▶ [DIRECTIONS]: Repeat precisely the span of lines below that opens with the line containing "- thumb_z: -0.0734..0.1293" and closes with the line containing "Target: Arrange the", both included.

▶ [DATA TO USE]:
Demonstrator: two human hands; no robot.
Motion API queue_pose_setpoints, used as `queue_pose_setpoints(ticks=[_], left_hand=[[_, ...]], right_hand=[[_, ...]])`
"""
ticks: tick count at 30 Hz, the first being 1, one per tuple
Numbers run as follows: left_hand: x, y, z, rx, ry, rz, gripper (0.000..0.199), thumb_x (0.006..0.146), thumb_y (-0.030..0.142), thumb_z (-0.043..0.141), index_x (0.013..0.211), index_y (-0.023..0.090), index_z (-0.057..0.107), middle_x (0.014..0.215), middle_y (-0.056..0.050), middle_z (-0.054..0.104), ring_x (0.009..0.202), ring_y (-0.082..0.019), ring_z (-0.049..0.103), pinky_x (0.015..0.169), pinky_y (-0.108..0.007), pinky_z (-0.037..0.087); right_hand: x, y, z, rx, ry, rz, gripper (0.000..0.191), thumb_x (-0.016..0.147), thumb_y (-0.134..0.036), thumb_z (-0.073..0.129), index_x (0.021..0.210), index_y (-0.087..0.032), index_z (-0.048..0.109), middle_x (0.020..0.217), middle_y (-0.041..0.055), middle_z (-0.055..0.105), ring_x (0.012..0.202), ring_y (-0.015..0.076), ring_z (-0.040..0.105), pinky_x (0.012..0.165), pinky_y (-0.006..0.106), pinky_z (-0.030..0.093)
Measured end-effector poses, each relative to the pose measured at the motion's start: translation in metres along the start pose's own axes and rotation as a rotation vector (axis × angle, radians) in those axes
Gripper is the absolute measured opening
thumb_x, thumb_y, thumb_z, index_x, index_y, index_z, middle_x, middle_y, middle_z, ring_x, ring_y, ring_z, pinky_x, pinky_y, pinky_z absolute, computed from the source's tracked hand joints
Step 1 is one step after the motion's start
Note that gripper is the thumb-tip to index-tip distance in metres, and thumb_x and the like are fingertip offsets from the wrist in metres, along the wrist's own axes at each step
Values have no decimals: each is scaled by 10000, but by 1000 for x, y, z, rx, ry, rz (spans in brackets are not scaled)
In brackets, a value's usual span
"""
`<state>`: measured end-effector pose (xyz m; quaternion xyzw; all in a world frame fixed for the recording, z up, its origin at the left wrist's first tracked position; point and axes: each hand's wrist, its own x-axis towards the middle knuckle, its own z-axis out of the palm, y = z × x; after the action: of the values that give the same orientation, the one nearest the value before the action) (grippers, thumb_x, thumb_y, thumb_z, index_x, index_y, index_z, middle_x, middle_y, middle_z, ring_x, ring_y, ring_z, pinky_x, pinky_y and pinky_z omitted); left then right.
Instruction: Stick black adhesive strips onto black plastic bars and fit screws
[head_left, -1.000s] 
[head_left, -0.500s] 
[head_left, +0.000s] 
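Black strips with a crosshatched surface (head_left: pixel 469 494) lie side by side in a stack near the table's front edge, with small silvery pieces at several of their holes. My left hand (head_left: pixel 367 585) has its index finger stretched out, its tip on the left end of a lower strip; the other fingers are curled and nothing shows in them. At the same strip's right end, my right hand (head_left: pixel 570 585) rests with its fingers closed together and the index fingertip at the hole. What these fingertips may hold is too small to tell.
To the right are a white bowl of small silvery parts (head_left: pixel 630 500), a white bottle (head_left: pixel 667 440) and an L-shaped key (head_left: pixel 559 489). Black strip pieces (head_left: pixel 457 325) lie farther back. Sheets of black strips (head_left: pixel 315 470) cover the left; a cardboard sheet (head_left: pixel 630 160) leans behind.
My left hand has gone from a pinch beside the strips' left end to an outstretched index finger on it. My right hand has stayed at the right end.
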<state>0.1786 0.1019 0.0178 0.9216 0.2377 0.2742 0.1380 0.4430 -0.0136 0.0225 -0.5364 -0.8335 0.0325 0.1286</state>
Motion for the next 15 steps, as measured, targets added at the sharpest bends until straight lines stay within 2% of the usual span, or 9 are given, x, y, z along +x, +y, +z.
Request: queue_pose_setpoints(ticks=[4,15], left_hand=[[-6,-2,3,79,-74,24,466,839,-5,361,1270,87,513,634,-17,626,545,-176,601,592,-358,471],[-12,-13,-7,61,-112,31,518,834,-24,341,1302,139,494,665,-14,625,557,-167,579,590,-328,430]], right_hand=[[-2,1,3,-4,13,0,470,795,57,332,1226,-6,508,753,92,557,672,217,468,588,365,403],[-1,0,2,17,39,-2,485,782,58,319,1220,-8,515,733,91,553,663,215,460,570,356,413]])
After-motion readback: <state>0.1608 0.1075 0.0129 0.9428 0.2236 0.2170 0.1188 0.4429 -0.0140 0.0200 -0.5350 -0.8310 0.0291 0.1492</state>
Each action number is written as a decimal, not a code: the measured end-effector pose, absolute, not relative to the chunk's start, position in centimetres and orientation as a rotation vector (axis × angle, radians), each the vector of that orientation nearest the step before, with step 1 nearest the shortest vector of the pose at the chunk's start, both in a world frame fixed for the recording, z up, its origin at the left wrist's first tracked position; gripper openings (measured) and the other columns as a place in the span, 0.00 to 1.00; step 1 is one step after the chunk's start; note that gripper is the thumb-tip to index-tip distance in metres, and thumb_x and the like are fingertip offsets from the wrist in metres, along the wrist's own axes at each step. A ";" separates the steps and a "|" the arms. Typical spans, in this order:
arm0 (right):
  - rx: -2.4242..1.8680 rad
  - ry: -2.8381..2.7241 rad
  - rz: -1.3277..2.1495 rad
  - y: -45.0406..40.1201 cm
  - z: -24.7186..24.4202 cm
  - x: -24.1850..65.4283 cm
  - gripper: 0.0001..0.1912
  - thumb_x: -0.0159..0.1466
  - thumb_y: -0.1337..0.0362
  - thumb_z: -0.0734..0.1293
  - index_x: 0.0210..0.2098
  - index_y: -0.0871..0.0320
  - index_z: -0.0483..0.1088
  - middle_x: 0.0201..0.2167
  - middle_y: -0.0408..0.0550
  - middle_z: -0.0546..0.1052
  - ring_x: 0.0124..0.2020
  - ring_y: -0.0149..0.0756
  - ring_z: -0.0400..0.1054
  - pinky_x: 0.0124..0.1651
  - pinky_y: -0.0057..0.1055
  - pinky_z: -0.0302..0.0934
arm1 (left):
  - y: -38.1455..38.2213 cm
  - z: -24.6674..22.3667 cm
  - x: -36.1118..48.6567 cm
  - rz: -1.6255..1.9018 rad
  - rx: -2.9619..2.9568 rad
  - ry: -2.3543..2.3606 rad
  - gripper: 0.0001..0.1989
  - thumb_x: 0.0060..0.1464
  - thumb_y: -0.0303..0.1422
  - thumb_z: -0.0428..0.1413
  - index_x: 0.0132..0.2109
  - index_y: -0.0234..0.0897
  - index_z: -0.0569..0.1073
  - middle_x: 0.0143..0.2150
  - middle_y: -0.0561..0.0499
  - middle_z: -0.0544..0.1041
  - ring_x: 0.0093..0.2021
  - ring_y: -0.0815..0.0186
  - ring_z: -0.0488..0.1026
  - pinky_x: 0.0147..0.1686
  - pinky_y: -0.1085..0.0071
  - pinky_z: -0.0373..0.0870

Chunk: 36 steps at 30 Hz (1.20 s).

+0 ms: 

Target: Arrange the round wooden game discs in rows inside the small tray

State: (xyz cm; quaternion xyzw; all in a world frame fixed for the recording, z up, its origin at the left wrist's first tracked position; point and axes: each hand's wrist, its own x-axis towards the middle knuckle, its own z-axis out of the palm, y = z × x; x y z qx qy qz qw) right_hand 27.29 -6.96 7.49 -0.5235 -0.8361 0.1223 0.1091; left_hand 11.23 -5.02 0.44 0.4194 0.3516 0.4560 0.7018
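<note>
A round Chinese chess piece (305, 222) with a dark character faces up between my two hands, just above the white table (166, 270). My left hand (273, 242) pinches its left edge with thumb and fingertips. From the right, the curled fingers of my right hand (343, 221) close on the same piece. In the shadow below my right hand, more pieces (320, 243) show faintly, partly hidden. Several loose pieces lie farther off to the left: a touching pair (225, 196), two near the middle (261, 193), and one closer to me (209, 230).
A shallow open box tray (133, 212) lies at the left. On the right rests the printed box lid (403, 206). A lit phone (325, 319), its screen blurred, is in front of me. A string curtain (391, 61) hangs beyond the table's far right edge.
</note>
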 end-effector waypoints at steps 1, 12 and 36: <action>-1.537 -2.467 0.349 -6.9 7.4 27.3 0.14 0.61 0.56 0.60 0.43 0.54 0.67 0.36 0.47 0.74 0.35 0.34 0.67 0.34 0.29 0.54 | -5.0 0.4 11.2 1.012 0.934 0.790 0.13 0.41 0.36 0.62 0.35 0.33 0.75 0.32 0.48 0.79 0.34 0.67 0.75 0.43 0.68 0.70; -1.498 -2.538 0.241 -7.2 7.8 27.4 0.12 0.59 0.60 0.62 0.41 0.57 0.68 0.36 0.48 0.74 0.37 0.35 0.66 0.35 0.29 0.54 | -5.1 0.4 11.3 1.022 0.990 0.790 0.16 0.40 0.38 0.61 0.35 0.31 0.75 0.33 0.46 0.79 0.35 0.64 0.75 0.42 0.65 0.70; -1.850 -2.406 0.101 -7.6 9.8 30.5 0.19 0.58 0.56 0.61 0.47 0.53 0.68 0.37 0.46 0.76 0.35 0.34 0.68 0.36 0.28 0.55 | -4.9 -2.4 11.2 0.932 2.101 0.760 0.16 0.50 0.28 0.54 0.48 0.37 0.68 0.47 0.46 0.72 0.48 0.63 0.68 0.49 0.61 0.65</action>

▶ [ANSWER TO THE PROBLEM]:
  - thumb_z: -0.0734..0.1293
  - index_x: 0.0210..0.2098
  - index_y: -0.0871..0.0320
  - index_z: -0.0483..0.1088
  - middle_x: 0.0201..0.2167
  - middle_y: -0.0408..0.0550
  - middle_z: -0.0546..0.1052
  - ring_x: 0.0124..0.2020
  - ring_y: -0.0149..0.0756
  - ring_z: -0.0400..0.1054
  - pinky_x: 0.0124..0.1651
  - pinky_y: -0.0057..0.1055
  - pinky_z: -0.0302..0.0934
arm1 (left):
  - y: -38.1455..38.2213 cm
  - z: -24.6674..22.3667 cm
  - x: -36.1118..48.6567 cm
  - rz: -1.6255..1.9018 rad
  - rx: -2.9619..2.9568 rad
  - ry: -2.3543..2.3606 rad
  - gripper: 0.0001..0.1989
  - thumb_x: 0.0060..0.1464
  - thumb_y: -0.0303..0.1422
  - thumb_z: -0.0428..0.1413
  - index_x: 0.0132..0.2109
  - index_y: -0.0234..0.0897
  - index_z: -0.0569..0.1073
  - middle_x: 0.0143..0.2150
  - middle_y: -0.0561..0.0499
  - middle_z: -0.0544..0.1041
  - ring_x: 0.0093..0.2021
  - ring_y: -0.0815..0.0186
  - ring_z: -0.0488..0.1026
  - pinky_x: 0.0147..0.1686
  - pinky_y: -0.1085..0.0071
  - pinky_z: -0.0373..0.0870

Chunk: 36 steps at 30 Hz (1.20 s).

+0 ms: 

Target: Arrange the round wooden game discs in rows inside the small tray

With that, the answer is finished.